The IO libraries are pretty efficient. If you want to do some testing and benchmarking, that would be great (even better, publish the results back here!). You could do something like :

#include "mbed.h"

DigitialOut foo (p20);

int main () {
    while(1){
    foo = !foo;
    }
}

This would hammer the IO as fast as possible, and if you have access to an oscilloscope, you could measure just how fast you can get around this IO loop.

However, the SPI interface isnt bitbashed, there is dedicated hardware, so as long as data is being fed to the SPI block fast enough, the transfer rate to the display is only bounded by the frequency that you've set the SPI interface to.

http://mbed.org/handbook/SPI

You'll notice that the SPI interface defaults to 1MHz, so that just about anything that you connect will work, which is great for a newbie. The more advanced users will appreciate the consequences of ramping this up to 10MHz, to the high speed stuff is left as a choice.

If you are happy to publish your code, myself and other mbed'ers will be able to take a look and maybe make some suggestions. Simply right click your project in the compiler and select publish, then post the generated URL to this thread.

Hope that helps,

Chris

 

 

10 Mar 2010 . Edited: 10 Mar 2010

Chris,

Thank you for your reply. Sorry if I sounded rude, as I didn't intend on it. I was expected to have my pants blown off after jumping from an ATMega to an ARM Cortex-M3.

I wrote the following Parallel IO Benchmark, which counts from 0 to 255 and outputs it to the a bus consisting of p5-p12, the pins I use for the data bus for the LCD. I then connected a USB Logic Analyzer and sampled it @ 24MHz for 250 Million samples. The results were quite good, as it was able to count from 0 to 255 in under 1ms, or about 3us per write.

#include "mbed.h"

BusInOut lcd_db(p5, p6, p7, p8, p9, p10, p11, p12);

int main() {

    lcd_db.output();
    while(1) {
    
        for(int i = 0; i < 255; i++){
            lcd_db = i;
        }

    }
}

I then loaded my QVGA program that I test with last night and monitored the I/O with the logic analyzer again. The data output looked fine, but the control pins were most interesting. It took 180 nanoseconds to toggle CS, which is great as that's just above the minimum of 50 nanoseconds the datasheet specifies. The interesting thing is there was over 41us in between writes. A very long delay, considering the XMega @ 32MHz takes only 1.8us.

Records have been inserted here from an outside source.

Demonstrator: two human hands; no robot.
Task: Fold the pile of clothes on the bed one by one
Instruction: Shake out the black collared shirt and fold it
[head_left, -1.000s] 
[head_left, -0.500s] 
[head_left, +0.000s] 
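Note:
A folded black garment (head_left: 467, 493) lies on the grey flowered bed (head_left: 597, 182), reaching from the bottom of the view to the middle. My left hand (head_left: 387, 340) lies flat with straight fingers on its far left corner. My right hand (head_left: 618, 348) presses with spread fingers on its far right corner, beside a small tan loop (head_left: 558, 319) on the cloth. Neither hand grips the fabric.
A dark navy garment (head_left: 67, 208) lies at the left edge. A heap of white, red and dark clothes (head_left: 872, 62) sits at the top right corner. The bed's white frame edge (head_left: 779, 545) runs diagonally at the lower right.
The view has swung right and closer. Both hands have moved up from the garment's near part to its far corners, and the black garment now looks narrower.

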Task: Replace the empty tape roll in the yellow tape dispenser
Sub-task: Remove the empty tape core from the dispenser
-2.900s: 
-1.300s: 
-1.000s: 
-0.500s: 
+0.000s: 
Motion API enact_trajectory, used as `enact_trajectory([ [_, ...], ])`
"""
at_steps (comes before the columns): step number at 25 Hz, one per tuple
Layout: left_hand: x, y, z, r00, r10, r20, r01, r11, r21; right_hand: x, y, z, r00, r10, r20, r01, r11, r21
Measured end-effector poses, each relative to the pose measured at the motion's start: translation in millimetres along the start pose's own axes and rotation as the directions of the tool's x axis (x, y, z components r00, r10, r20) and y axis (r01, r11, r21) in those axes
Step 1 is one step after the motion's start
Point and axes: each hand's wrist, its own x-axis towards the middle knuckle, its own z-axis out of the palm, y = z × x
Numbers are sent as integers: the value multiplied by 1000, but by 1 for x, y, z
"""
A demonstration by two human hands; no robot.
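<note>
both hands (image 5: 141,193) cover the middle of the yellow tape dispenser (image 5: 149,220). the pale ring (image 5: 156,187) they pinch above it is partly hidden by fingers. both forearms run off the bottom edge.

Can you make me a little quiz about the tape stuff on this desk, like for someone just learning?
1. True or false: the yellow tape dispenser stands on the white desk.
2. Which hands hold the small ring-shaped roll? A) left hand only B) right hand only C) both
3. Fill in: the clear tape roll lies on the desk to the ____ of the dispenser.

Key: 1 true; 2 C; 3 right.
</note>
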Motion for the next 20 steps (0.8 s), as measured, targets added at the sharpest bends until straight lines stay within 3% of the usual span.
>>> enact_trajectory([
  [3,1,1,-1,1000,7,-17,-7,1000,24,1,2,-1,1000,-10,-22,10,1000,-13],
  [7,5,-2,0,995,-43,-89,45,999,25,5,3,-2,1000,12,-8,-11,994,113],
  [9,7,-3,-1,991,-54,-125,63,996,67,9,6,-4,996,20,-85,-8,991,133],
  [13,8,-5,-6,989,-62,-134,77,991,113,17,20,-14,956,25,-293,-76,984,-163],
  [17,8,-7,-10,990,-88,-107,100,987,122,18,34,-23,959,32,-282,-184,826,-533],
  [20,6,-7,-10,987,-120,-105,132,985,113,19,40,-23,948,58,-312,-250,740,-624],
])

This seems to hint that the problem is actually in the code, somewhere, even though its a direct port from my working XMega project. Only thing I did was rewrite the macros that handle clearing/setting a bit to support the mbed's api, as well as defining all of the I/O variables I need. I will now go back and rewrite the project from scratch -- hopefully that helps things.

Cheers,

-robodude666

10 Mar 2010

Chris,

Sorry for the double post but I've rewritten a few things. I've published my applicaiton: QVGATest and would appriciate if it can be looked over. Everything is stored all in main.cpp because I had problems including a header file in multiple cpp files without getting a "multiple definition" error -- I'll seperate into multiple files when performance goes up.

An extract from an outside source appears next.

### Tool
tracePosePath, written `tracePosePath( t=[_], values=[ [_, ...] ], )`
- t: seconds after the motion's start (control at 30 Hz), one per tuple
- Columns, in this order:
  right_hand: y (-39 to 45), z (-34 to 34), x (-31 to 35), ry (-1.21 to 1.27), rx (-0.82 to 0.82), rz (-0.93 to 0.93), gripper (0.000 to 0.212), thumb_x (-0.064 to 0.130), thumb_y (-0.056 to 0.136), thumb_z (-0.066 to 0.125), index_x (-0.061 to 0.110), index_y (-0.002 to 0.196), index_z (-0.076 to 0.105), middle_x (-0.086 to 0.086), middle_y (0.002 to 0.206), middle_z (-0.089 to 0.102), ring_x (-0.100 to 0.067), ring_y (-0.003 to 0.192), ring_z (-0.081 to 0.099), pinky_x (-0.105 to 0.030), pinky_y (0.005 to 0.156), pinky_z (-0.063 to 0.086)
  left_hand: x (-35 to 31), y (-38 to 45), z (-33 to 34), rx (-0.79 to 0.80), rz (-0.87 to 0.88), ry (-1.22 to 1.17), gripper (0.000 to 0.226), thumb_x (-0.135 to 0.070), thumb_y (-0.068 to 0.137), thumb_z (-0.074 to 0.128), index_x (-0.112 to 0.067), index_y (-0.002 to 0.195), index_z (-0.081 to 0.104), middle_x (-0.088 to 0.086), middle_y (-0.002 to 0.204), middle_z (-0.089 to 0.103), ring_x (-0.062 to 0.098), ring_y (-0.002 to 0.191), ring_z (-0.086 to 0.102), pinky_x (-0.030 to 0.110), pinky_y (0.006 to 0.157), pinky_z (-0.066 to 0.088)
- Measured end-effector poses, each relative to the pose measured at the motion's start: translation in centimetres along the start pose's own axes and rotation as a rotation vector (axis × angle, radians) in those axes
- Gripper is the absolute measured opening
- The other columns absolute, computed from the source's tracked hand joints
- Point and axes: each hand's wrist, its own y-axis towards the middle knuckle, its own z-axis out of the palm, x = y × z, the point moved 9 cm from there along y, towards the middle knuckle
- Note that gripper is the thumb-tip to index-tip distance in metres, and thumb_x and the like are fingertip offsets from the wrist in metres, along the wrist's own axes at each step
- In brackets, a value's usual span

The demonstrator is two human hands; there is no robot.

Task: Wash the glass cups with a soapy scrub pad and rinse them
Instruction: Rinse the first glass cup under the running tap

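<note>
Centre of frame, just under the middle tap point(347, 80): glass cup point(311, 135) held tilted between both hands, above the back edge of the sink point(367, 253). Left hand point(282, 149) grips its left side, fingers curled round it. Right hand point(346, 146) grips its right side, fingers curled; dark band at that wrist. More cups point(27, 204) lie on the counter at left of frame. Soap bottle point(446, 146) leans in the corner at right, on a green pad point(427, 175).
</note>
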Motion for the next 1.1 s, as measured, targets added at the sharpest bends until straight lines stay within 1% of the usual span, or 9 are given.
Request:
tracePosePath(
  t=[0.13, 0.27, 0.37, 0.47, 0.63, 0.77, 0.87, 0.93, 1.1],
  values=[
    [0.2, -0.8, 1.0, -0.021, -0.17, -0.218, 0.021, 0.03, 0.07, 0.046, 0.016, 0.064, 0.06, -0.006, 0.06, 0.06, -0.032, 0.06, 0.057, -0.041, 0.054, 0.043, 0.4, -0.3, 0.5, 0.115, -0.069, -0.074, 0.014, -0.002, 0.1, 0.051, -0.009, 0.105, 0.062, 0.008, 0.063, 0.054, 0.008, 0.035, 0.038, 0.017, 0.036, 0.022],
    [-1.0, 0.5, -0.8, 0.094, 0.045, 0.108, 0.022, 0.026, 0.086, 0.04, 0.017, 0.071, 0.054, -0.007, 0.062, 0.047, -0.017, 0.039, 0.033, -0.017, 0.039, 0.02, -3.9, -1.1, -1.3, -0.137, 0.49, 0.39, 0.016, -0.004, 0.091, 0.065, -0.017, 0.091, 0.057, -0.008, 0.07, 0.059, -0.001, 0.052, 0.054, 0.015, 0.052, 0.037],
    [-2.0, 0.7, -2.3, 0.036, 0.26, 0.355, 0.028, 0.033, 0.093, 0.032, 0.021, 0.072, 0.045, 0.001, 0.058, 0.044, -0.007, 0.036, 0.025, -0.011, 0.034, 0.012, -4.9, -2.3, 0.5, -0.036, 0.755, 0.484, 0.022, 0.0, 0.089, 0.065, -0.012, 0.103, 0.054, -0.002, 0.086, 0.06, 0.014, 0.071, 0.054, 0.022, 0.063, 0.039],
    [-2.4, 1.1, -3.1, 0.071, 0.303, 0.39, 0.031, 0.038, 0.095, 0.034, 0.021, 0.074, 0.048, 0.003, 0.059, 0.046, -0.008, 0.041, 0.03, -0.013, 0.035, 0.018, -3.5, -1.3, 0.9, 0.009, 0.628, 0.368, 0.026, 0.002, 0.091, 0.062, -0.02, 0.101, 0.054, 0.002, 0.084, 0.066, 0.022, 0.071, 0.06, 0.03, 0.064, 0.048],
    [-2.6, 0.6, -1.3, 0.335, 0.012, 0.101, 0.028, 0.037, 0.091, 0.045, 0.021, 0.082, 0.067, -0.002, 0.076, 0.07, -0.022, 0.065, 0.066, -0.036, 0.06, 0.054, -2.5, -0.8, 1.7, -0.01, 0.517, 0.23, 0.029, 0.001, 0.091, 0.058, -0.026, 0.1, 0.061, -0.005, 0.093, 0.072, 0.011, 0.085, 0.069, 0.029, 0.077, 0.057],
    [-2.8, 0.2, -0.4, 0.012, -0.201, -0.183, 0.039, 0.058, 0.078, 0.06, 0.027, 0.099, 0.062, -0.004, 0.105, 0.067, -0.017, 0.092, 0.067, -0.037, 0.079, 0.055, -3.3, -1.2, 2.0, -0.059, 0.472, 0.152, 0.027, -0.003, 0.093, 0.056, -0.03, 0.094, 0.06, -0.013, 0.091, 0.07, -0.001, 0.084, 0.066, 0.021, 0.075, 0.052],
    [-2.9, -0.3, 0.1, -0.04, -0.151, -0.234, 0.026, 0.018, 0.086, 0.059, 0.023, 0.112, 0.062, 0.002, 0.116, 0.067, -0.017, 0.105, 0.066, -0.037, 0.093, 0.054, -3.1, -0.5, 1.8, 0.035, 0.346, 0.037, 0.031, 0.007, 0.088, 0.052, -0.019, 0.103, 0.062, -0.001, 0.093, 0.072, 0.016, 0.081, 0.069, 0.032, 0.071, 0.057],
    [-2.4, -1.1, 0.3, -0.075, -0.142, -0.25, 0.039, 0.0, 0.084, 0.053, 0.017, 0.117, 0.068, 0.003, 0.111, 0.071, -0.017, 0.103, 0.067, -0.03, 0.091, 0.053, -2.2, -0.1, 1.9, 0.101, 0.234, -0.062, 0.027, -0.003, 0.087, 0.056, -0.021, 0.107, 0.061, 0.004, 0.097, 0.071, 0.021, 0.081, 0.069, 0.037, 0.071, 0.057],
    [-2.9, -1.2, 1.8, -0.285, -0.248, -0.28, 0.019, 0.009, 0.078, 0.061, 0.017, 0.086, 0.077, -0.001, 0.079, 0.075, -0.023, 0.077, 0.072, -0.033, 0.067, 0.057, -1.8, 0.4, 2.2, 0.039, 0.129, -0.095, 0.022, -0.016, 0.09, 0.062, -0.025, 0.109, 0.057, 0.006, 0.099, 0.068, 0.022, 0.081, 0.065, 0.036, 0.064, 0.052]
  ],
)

The application is nearly identical to the one I used for my ATMega32 or XMega128 except that the write/clear lines have been replaced with mbed's I/O API. A BusInOut is also being used to represent what would be called a 8-bit PORT.

Both the mbed and XMega128 toggle CS in about 180 nanoseconds. Only the mbed has a 40us delay between function calls, i.e. between pushing out a byte and the next one being pushed out to the I/O.

-robodude666

10 Mar 2010

Hi Robodude,

Sorry if my reply sounded defensive, I was going for "jaunty, welcoming and co-opreative" :-)

On first glance at your code in the forum and the example you posted, I'd suspect that the use of the BusIn, BusOut, BusInOut would be the first thing to take a look at. The bus object is basically a composition of DigitalIn/Out objects, as the pinout of the LPC1768 meant there was not an entire 8 bit bus bought out. When you access a bus object, the required reads/writes are carried out on the appropriate slices of the appropriate GPIO blocks and the results composited. This clearly has overhead compared to a single bit GPIO access.

The QVGA touchscreen LCD we've used here was the one from Embedded Artists, and we found that it has a SPI interface (as well as a parallel one). Running this SPI interface at 12MHz gave pretty good performance, and might even out perform a parallel interface using the Bus objects.

If you only have the option to use the parallel interface, you might get better throughput using a SPI or I2C Serial->Parallel shift register, clocked as high as it will go.

I think I need to get the scope out and do some tests with different bus configurations...

Hope that helps...

Chris

 

10 Mar 2010

Chris,

Not at all -- I applogized just in case I did come off rude. You were indeed jaunty, welcoming and cooperative.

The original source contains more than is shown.